The same thing goes for the cedulas. In my opinion the Spanish state will have to buy out all the cedulas which need refinancing over the next 5 years, and they will need to fund this. I estimate there may well be between 250 and 300 billion euros involved here. So someone has to raise this money, and I am saying the Spanish state cannot do this alone, or the yield spread will go through the roof as the credit rating goes down, as we are now starting to see.

One possibility might be the creation of EU bonds which could be used to expand the ECB balance sheet in the way that the US Treasury has done for Bernanke and the US Federal Reserve, but this raises a structural question with important political implications, since non eurozone countries like the UK and Sweden would also be being asked to underwrite eurozone debt. Or are we talking of a "shotgun-fushion of the EU and the eurozone to created that much maligned federal state which some have been arguing we need to make the eurozone a coherent entity, but which others have resisted tooth and nail?

In times of need, you do what you can.

Basically my view is that our EU architecture is in something of a mess here, simply because not enough thought was given to the possibility that something like this might happen when the eurozone was first set up - in the same way little attention was paid to the question of how to avoid the kind of bubble Spain has been subjected to by having a single size for everyone interest rate policy thrust upon it. The problem is there is no eurozone-specific fiscal equivalent of the EU commission which could issue bonds and regulate fiscal policy.
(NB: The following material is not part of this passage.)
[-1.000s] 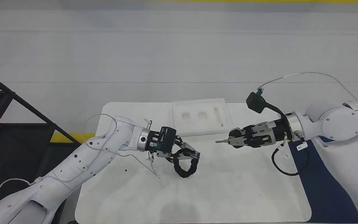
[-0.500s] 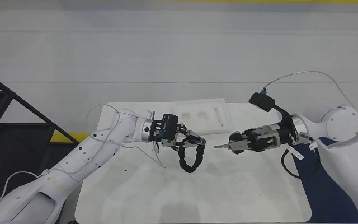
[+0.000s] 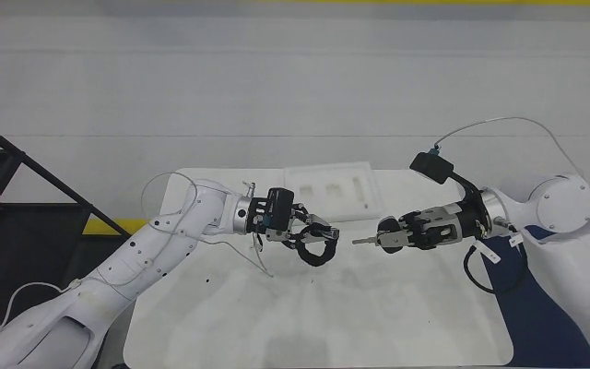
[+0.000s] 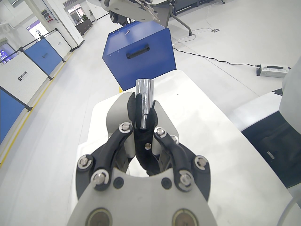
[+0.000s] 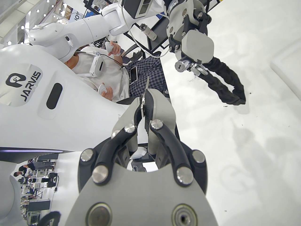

Acknowledging, however, that all this debt doesn't need to go straight onto those widely quoted debt-to-GDP ratios, doesn't amount to saying that all those extra debt obligations don't matter, as we can see in the Japanese case. The true level of Japan debt to GDP is still a hugely controversial issue. The OECD insists on using the gross figure 182% - due to their unwillingness to put a value on assets (like land) still held by the government, and for which no one really knows the mark to market prices. Other agencies quote the much lower net debt to GDP - which is still near 100% - and until someone actually disposes of the assets the Japan government holds post the credit-crunch-bailout no one will really know what the true level of Japan sovereign debt is. In Japan's case this doesn't matter so much, since most of the people buying the debt are themselves Japanese (home bias) and Japan is a current account surplus country. This is not Spain's case, and Spain will need non Spaniards to buy some significant part of this extra debt, hence the problem.



Santander Under Investigation

Well, as we say in English, it never rains but it pours (sempre plou sobre mullat) - and if only to confirm the validity of the old adage I simply can't end this post without mentioning that we have learnt today that Spanish prosecutors are currently investigating Banco Santander's loss of more than 2.3 billion euros of its clients' money by investing with alleged swindler Bernard Madoff. Just what Spain and its badly mauled banking system needed at this moment in time - a crisis of confidence in the professional judgement of Emilio Botin.


According to the Wall Street Journal yesterday Spain's anticorruption prosecutor is set to examine the relationship between Santander, Fairfield Greenwich Group, and the Madoff funds. Fairfield Greenwich Group is an investment fund, whose clients stand to lose $7.5 billion in the alleged $50 billion Ponzi scheme. According to the Journal, investigators are looking into why Santander Chairman Emilio Botin sent his head of risk management operations to visit Madoff weeks before the scheme fell apart. Investigators are also reported to be looking into whether several people who managed money at Santander funds were aware of problems at the Madoff funds.